ZigBee future under doubt

Low-power wireless technology ZigBee is in danger of succumbing to the fragmentation so far avoided by standards-based specs such as Wi-Fi and WiMax, according to market researchers.

The rapid spread of proprietary products based on the same standard as ZigBee — IEEE 802.15.4 — means ZigBee will only make up about 10 per cent of the 802.15.4 market in five years’ time, according to a study from analysts West Technology Research Solutions (WTRS) last week.

At the same time, investors led by Microsoft Corp. co-founder Paul Allen have pumped millions of pounds into Ember Corp., one of the leading companies pushing ZigBee.

Like Wi-Fi, ZigBee is an interoperability specification based on an IEEE standard. But while most 802.11b or 802.11g products, for example, also adhere to the Wi-Fi specification, the same isn’t true for ZigBee, which isn’t even expected to be complete until later this year. In the meantime, manufacturers are already coming out with proprietary products based on 802.15.4, ratified last year.

ZigBee is designed to connect the billions of devices that contain micro-controllers but aren’t network-enabled, such as home appliances, industrial automation and building security.

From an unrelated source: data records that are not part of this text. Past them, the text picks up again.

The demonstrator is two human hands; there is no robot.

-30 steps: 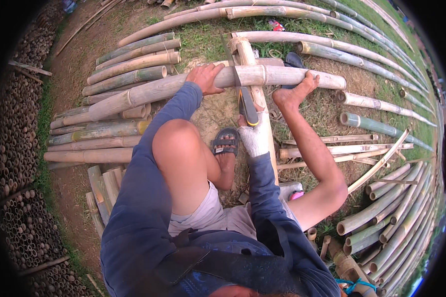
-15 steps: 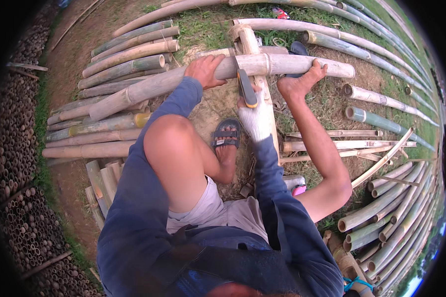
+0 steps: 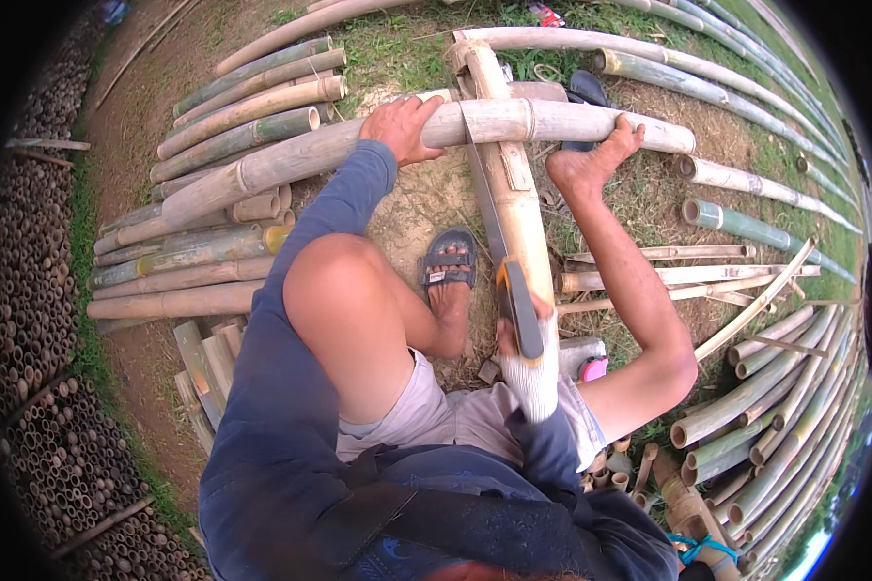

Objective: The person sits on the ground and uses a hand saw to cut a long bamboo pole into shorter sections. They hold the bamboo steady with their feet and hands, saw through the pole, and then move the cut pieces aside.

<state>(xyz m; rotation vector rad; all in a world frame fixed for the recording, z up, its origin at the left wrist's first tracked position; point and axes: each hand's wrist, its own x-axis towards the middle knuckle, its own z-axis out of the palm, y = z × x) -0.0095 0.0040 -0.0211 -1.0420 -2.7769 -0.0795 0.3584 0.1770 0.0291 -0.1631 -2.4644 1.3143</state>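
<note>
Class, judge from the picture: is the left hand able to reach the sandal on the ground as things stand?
Probably yes: the left hand rests on the bamboo pole, and open ground lies between it and the sandal.

A long tan bamboo pole (image 3: 552, 121) lies crosswise on a wooden rest, a saw (image 3: 499, 242) blade set into it.

The saw (image 3: 499, 237) blade's cutting end hides behind the bamboo pole (image 3: 513, 121). The gloved right hand (image 3: 533, 373) covers most of the handle. Stacked bamboo ends (image 3: 39, 320) at the left rim blur into the dark edge.
</note>
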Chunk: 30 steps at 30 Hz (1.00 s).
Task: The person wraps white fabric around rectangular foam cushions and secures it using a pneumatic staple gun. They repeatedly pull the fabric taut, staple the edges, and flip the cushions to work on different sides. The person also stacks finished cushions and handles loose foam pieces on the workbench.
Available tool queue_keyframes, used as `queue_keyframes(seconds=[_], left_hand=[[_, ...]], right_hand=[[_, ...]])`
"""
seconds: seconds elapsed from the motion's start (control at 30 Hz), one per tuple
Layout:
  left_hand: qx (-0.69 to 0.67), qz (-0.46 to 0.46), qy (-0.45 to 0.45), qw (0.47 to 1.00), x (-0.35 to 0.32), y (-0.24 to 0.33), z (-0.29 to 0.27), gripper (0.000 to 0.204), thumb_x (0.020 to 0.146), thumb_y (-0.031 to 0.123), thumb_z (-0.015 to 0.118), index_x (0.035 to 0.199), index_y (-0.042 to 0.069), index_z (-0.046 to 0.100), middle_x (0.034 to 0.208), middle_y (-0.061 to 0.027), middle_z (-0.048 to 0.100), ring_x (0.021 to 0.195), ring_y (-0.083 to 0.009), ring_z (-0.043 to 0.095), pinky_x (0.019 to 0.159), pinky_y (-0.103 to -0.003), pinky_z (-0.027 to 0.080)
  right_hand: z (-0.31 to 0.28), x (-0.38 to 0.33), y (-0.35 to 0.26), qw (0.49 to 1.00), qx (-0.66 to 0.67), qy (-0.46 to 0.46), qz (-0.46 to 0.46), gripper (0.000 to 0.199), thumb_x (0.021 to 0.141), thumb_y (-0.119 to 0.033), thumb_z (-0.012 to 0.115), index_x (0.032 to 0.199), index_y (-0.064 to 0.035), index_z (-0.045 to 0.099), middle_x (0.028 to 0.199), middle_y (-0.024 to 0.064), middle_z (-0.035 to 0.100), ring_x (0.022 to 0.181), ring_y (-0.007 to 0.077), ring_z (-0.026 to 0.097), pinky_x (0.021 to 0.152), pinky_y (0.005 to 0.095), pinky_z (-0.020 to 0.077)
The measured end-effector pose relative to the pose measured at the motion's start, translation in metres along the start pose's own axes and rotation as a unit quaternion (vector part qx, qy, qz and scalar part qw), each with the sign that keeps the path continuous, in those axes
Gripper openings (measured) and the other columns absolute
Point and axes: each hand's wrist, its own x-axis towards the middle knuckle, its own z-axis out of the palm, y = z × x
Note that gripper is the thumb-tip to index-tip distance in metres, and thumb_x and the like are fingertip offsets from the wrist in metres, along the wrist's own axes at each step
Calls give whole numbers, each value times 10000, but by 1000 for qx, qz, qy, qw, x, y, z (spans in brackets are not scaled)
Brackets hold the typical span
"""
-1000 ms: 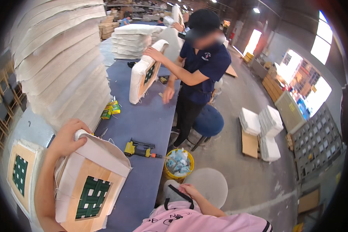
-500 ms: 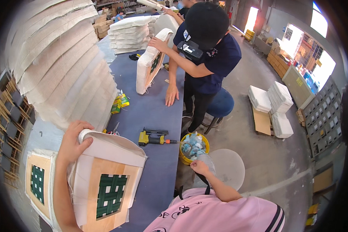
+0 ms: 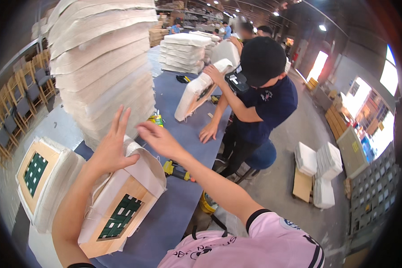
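Note:
A padded seat point(image 3: 120, 217) with white fabric, a light wood frame and green woven webbing stands tilted on the blue-covered table point(image 3: 158, 223) in front of me. Over its upper edge my left hand point(image 3: 113, 151) is raised with fingers spread and thumb out; whether the palm touches the fabric I cannot tell. My right hand point(image 3: 163, 142) reaches across just beyond that edge, fingers stretched out and holding nothing. Partly hidden behind my right forearm, a yellow and black staple gun point(image 3: 176, 170) lies on the table. A second webbed seat point(image 3: 35, 175) stands to the left.
A tall stack of white padded seats point(image 3: 105, 67) rises behind my hands. Across the table, a co-worker point(image 3: 265, 102) in a dark cap steadies another seat point(image 3: 201, 89). A yellow bucket point(image 3: 207, 203) is beside the table. White seats point(image 3: 319, 165) lie on the floor; wooden chairs point(image 3: 24, 100) line the left.
My left hand has let go of the seat's upper edge and opened. From beside the bucket, my right hand has swung left to the seat. The view has shifted too.

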Motion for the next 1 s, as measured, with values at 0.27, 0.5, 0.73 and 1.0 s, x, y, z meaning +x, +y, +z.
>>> queue_keyframes(seconds=[0.27, 0.5, 0.73, 1.0], left_hand=[[64, -99, -134, 984, -88, -20, -63, 1416, 649, 289, 948, 1647, 0, -15, 1681, -329, 120, 1566, -404, 223, 1258, -416, 245], [29, -231, -32, 972, -116, -7, -47, 1184, 677, 160, 908, 1608, -74, 215, 1591, -307, 390, 1492, -373, 396, 1212, -428, 327], [75, -224, -70, 969, -130, -36, -68, 1204, 696, 271, 922, 1607, -73, 215, 1618, -301, 347, 1515, -363, 357, 1245, -403, 274], [221, -287, -367, 857, -14, 12, -118, 691, 928, 578, 689, 1299, -5, 688, 1320, -170, 701, 1174, -278, 679, 972, -359, 532]], right_hand=[[54, 57, -14, 976, -161, -137, -51, 366, 1033, -248, 446, 1178, 12, 660, 1106, 200, 725, 1021, 374, 694, 908, 459, 531], [93, 53, -50, 874, -439, -144, -153, 302, 986, -242, 557, 1140, -37, 716, 1093, 128, 741, 1073, 342, 691, 1020, 492, 482], [92, -62, -79, 968, 79, -52, -232, 124, 959, -120, 643, 1009, -61, 739, 1080, 79, 720, 1097, 225, 675, 980, 413, 520], [33, -105, -37, 967, 245, -35, 66, 187, 1027, -148, 637, 1120, -12, 727, 928, 42, 742, 775, 88, 680, 739, 253, 565]])
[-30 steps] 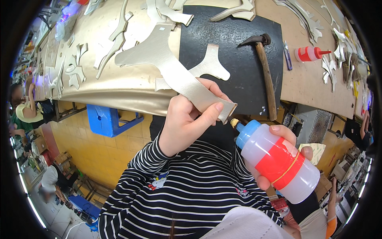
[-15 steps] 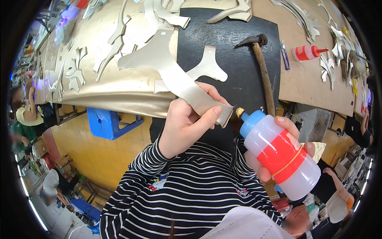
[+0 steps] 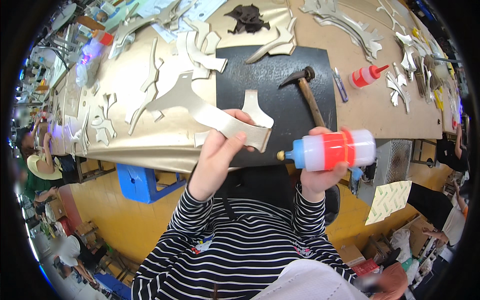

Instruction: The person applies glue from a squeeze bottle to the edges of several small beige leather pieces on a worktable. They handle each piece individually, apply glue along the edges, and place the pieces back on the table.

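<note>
My left hand (image 3: pixel 217 155) pinches the end of a cream leather piece (image 3: pixel 200 111) between thumb and fingers, above the near edge of a black mat (image 3: pixel 237 72). The piece's wide forked end reaches away to the left over the table. In my right hand (image 3: pixel 320 181) is a squeeze bottle (image 3: pixel 364 147) with a red band and a blue cap, lying nearly level. Its yellowish nozzle points left toward the held end, a small gap apart. Behind the held piece, another cream leather piece (image 3: pixel 257 111) rests on the mat.
A hammer (image 3: pixel 309 95) lies on the mat's right side. To its right are a small cutting tool (image 3: pixel 341 85) and a red-and-white squeeze bottle (image 3: pixel 367 76). Cut leather pieces (image 3: pixel 147 90) lie around the table. A blue stool (image 3: pixel 135 182) stands below the table's front edge.
The bottle has swung from a slant to nearly level, its nozzle a little further from the leather end. Both hands have shifted slightly left, and the view takes in more of the far table.
</note>
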`<state>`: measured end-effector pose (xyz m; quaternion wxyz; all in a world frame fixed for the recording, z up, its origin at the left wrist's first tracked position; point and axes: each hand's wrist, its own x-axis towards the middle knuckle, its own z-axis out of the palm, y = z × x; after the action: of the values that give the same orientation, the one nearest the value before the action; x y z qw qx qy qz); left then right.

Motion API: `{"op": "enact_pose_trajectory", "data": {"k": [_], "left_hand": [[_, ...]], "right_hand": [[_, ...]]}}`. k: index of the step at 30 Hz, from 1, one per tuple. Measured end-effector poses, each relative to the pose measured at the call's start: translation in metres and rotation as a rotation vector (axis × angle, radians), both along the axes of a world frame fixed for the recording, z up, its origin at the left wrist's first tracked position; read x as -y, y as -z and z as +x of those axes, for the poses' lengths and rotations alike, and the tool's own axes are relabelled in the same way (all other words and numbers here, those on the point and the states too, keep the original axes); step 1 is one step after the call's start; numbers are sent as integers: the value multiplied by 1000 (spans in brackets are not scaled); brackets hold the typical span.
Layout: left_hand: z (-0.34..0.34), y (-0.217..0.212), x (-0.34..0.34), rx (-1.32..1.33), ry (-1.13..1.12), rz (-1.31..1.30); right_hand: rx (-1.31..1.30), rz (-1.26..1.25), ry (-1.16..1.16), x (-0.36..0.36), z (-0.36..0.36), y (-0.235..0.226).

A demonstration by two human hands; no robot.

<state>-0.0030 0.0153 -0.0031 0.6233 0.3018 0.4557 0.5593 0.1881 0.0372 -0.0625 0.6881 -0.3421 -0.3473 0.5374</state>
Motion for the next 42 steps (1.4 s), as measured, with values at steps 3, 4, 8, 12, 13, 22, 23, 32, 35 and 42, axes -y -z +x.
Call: {"op": "enact_pose_trajectory", "data": {"k": [3, 4, 8, 12, 13, 22, 23, 32, 35, 42], "left_hand": [[-14, -2, -26, -121, 29, 11], [-16, -3, -37, -141, 28, 3], [-19, -5, -94, -313, 134, 217], [-18, 18, -161, -390, 207, 186], [-19, 27, -175, -402, 209, 165], [-23, 86, -229, -410, 149, 55], [-23, 88, -228, -430, 148, 46], [-30, 85, -208, -617, 215, 58], [-34, 76, -191, -855, 135, 171], [-38, 48, -89, -954, 146, 226]], "right_hand": [[-81, -111, -175, -8, -3, 18], [-62, -144, -219, -10, -6, 23], [-217, -251, -246, -14, -8, 42], [-323, -281, -292, -19, 0, 46], [-360, -306, -302, -20, 1, 45], [-433, -276, -369, -22, 4, 45], [-443, -255, -378, -22, 5, 45], [-427, -324, -332, -22, 3, 42], [-422, -296, -359, -23, 4, 45], [-479, -334, -412, -22, 8, 52]]}}
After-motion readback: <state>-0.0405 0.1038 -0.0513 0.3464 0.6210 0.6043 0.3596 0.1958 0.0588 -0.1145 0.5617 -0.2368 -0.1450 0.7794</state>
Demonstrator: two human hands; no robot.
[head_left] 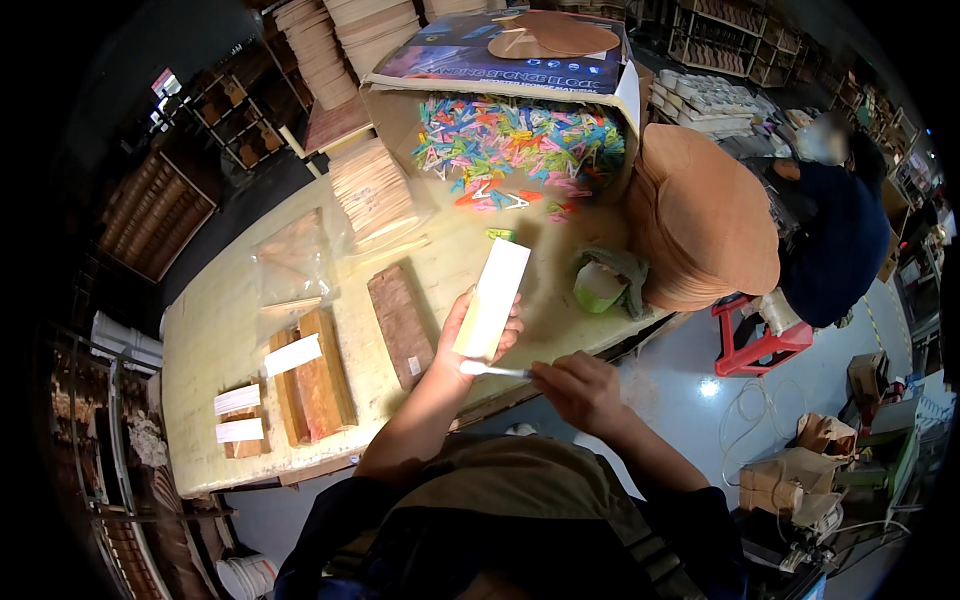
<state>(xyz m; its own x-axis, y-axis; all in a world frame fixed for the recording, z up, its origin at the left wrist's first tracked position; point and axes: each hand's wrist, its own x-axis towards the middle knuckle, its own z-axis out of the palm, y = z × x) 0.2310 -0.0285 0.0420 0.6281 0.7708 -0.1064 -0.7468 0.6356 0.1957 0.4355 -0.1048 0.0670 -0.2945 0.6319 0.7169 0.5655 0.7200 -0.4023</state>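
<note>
My left hand (452, 338) is wrapped round a long pale wooden block (497, 290), its fingers showing on both sides. The block's upper face is mostly white, with a bare wood-coloured patch at the near end. In my right hand (583, 392) is a slim, pale brush (505, 372), gripped by its handle. The white head of the brush lies at the block's near end and seems to touch it. A dark brown wooden block (398, 322) lies on the table left of my left hand. To the right sits a green bowl (598, 288) with a grey cloth against it.
A tipped box (500, 88) spills colourful clothespins (520, 145) at the table's back. Guitar-shaped wood sheets (705, 220) stack at right. Wooden blocks with white strips (315, 375) lie at left, near a plastic bag (290, 262). Beyond the right edge, a person (840, 240) sits by a red stool (765, 340).
</note>
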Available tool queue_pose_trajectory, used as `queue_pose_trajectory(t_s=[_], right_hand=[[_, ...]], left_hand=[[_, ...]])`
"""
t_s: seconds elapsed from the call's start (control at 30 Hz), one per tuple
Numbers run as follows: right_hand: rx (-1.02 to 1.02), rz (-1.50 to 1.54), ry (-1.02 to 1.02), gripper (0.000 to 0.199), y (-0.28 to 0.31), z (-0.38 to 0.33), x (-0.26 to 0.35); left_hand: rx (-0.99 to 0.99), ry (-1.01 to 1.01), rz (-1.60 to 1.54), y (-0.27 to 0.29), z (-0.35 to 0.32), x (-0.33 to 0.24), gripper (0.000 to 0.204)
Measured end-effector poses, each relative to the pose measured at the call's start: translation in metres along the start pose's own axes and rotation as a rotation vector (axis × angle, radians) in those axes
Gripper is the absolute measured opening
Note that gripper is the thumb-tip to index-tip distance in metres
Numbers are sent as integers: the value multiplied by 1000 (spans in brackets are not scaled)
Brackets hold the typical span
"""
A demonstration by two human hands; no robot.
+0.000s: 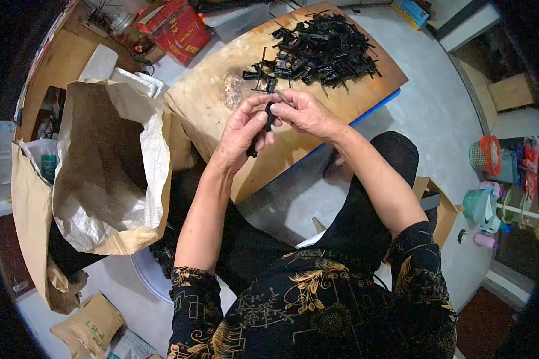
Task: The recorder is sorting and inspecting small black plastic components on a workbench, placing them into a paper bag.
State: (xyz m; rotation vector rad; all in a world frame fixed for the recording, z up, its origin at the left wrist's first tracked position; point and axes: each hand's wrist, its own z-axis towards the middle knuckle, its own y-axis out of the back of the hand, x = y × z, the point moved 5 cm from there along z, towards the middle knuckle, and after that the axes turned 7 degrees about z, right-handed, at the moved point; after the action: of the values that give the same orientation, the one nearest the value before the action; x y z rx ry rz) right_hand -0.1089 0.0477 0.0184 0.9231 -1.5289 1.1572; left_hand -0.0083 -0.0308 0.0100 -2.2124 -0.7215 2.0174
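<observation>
Head view, looking down: a person's two bare hands meet over the table [200,119], between its left corner and its near right edge. The left hand [243,128] pinches a narrow black part [269,115], whose lower end pokes out below the fingers. The right hand [310,113] is bunched at the upper end; whether it grips the part or something thin and greyish cannot be told. The part looks light, stiff and smooth, probably plastic, so the thicker body seems the safest hold. Similar parts lie in a tangled heap [326,51] at the table's far right end, their thin prongs likely to catch or snap. Loose parts [270,85] clutter the space before it. An open paper sack [154,179] stands just beside the left corner, crowding that side.
</observation>
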Motion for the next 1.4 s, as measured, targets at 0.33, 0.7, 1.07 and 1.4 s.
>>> queue_pose_trajectory(t_s=[0.33, 0.7, 1.07, 1.4], right_hand=[[-187, 107, -122, 32, 16, -9, -23], [-239, 222, -187, 35, 9, -18, -23], [-231, 238, -211, 30, 2, -5, -30], [-131, -42, -358, 26, 6, 28, -45]], left_hand=[[-158, -22, 467, -10, 8, 3, 31], [-272, -54, 411, -16, 24, 13, 33], [-384, -395, 677, -3, 24, 20, 31], [-465, -68, 582, 32, 17, 26, 33]])
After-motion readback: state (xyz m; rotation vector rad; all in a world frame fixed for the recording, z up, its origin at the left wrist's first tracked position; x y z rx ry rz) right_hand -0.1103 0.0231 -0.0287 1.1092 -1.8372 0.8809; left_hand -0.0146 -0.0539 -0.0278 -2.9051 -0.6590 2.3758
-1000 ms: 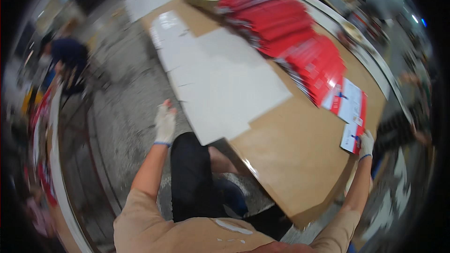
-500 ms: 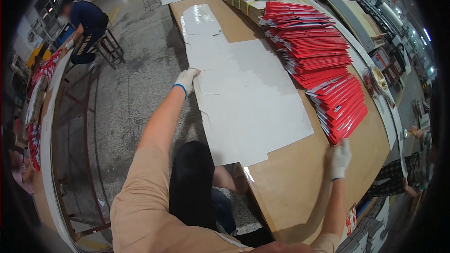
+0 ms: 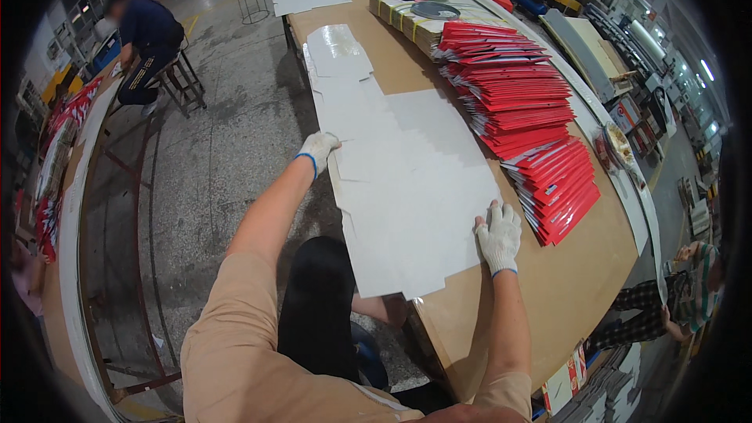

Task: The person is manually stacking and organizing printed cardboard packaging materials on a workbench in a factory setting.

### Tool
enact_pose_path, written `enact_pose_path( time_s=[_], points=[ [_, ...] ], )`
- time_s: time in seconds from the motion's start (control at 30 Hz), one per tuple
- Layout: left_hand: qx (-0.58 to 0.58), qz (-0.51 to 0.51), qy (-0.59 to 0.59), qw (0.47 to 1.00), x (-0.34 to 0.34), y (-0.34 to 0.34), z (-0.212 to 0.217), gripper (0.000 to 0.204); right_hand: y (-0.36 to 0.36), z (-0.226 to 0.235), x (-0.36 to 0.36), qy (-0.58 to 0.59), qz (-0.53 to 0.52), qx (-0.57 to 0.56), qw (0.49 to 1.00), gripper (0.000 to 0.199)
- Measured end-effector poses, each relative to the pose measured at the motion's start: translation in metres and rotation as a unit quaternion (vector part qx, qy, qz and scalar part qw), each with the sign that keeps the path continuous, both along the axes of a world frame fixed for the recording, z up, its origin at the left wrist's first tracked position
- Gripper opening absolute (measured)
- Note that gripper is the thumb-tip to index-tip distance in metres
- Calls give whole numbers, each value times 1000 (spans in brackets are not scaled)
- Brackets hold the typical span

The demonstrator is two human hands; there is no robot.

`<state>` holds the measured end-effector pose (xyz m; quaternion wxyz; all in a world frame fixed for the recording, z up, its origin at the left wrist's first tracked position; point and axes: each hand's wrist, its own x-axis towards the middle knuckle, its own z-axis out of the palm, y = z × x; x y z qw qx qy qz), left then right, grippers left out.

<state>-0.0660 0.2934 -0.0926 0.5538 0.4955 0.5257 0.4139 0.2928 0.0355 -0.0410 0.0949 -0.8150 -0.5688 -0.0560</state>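
Note:
Flat white die-cut cardboard sheets lie overlapping along the left side of the brown work table. My left hand, in a white knit glove with a blue cuff, is closed on their left edge. My right hand, gloved alike with its fingertips bare, rests at the sheets' right edge. Its fingers are spread and it holds nothing. To the right of the sheets, a long fanned row of red flat cartons stretches away from me, its near end beyond my right hand.
A strapped stack of boards bears a round grey lid-like disc. A roll of tape sits by the table's right edge. One person sits at another table on the left; another stands at the right.
My right hand has left the near end of the red cartons and moved left to the white sheets' right edge, its fingers now spread. My left hand stays at the left edge.

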Motion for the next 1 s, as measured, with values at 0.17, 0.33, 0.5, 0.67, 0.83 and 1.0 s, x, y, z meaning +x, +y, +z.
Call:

It uses low data transmission speeds but also consumes very little power, meaning ZigBee batteries could last long periods of time.

Similar prerelease issues have affected emerging networking standards such as 802.11g, but so far manufacturers’ commitment to Wi-Fi inter-operability has prevented serious fragmentation. Not so with ZigBee. “The industry faces a high risk of marketplace fragmentation and likelihood for market dominance by proprietary solutions based on the 802.15.4 IEEE standard,” WTRS said in the report.

Maneuvers by proprietary vendors have led WTRS to downgrade its projections for ZigBee’s share of the 802.15.4 market since its last report. The firm believes 19.0 million chipsets will ship in 2006, or 19.7 per cent of the 802.15.4 market, growing to 123 million units in 2009, or 10.2 per cent of the market.

“Instead of becoming a standard for low data rate network environments, ZigBee is in danger of evolving into simply one among many proprietary options,” said WTRS principal analyst Kirsten West, in a statement. “The proliferation of proprietary 802.15.4 solutions in advance of the availability of the ZigBee standard has effectively marginalized the overall market opportunity for ZigBee.”

Other analysts are more bullish on ZigBee’s prospects, with ABI Research projecting 80 million ZigBee chipsets will ship in 2006, mainly because of a strong potential market for home networking, with the industrial market growing later on.

Investors appear unfazed by ZigBee’s fragmentation, with Paul Allen’s Vulcan Capital leading a US$25 million investment into Ember on Friday. Ember is one of ZigBee’s main backers, and the ZigBee Alliance uses Ember’s chip architecture to test specification interoperability, according to the company.

New investors in Ember’s latest round included ChevronTexaco Technology Ventures, Hitachi and WestAM, with existing investors Polaris Venture Partners, DFJ New England, GrandBanks Capital, RRE Ventures and DFJ ePlanet Ventures also contributing. Ember has now raised a total of US$53 million.

Bob Metcalfe, creator of Ethernet and founder of 3Com Corp., has joined the company as chairman, Ember said on Friday. “As Ethernet has connected millions of computers, Ember’s technology has the potential to network-enable billions of devices that previously couldn’t communicate,” Metcalfe said in a statement. “The company’s early commitment to ZigBee will further accelerate the adoption of Ember’s wireless mesh network solutions in the marketplace.”

Other wireless networking protocols in danger of splitting up include the upcoming 802.11n standard for Wi-Fi at speeds over 100MB/sec. and the 802.15.3a UltraWideBand-based standard for high data rate, short range communications.